◆ **Instructions for the task**:
Images aside, the whole listing should be written out word for word.

◆ **Information provided**:

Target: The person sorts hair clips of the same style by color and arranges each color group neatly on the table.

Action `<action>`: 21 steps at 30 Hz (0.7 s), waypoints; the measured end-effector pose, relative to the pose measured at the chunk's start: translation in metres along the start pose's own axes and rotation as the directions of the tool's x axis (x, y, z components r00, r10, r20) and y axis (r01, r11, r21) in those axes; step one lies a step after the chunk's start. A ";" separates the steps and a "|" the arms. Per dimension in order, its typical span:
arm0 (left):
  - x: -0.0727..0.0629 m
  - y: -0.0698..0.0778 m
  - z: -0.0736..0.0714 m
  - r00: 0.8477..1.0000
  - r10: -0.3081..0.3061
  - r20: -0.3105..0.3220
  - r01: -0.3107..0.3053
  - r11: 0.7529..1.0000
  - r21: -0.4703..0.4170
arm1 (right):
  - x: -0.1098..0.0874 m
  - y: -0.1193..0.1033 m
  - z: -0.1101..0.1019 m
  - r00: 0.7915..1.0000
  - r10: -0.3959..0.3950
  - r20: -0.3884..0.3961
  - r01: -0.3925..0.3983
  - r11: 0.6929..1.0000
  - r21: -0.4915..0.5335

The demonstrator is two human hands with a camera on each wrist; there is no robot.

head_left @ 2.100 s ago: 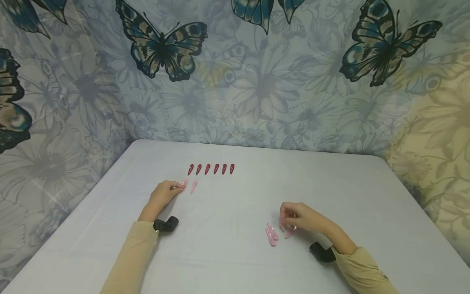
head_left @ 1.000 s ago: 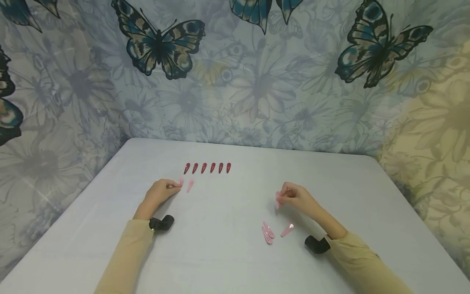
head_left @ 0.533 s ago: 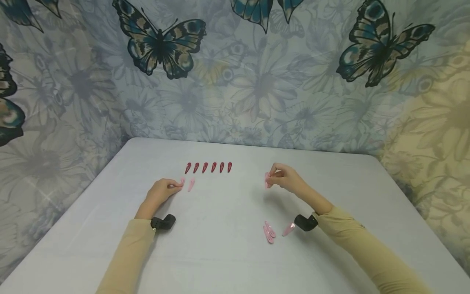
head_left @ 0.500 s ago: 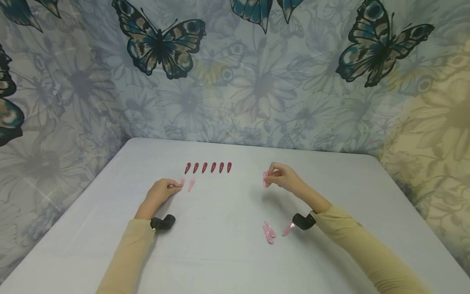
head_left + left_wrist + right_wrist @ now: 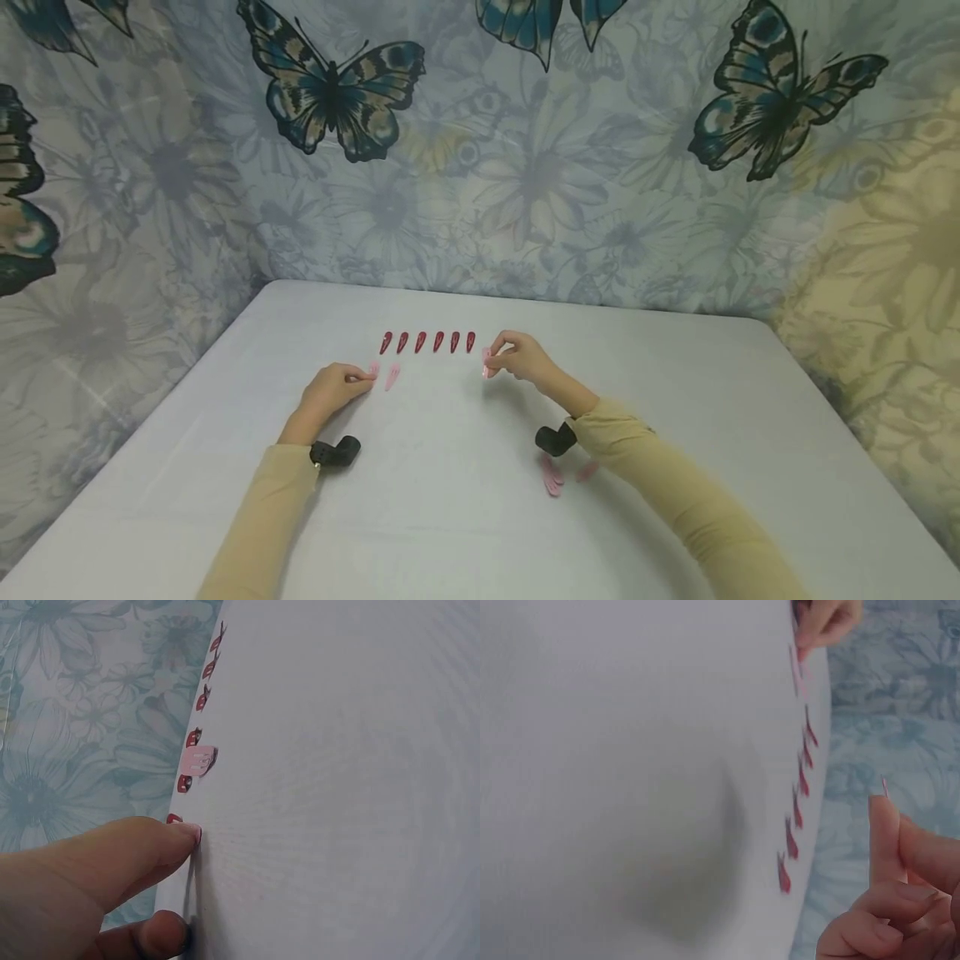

◆ **Reply**:
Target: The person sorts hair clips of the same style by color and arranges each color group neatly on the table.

Action `<action>`: 21 steps at 30 Hz (0.7 s), waypoints; the measured end-effector pose, relative to the pose measured at the chunk's start: translation in metres along the start pose's own axes and rotation as the directions of the tool's x axis (x, y, z components r00, r10, r20) and y axis (r01, r11, r21) in those axes; step one lies a step after the chunk's start. A ";" separates the steps and a "|" the arms. Per dimension in order, its typical span:
arm0 (left):
  - x: -0.0727..0.0629 m
  - y: -0.0698..0.0778 m
  - z: -0.0736..0.0714 m
  - r00: 0.8477..1.0000
  - r10: -0.3081..0.3061
  - r20: -0.3105..0.3220
  - r01: -0.3107..0.3053
  - r11: 0.7529..1.0000
  - r21: -0.4703..0.4170
arm1 (right):
  - x: -0.1098..0.0874 m
  - y: -0.1193..0.1033 m
  - z: -0.1101..0.1019 m
  - r00: 0.7915..1.0000
  - r10: -0.3959..0.3950
  - r20: -0.3884..0.3961
  - r01: -0.3925..0.3983
  - r11: 0.6929..1.0000
  - r21: -0.4915..0.5335

The demonstrator is two human hands with a camera on each wrist; there is no robot.

head_left @ 2.100 s ago: 
head_left @ 1.000 s ago: 
head_left @ 0.533 s ago: 
head_left @ 0.500 s ago: 
head_left + left_wrist + right_wrist @ now: 

No additional output will be produced.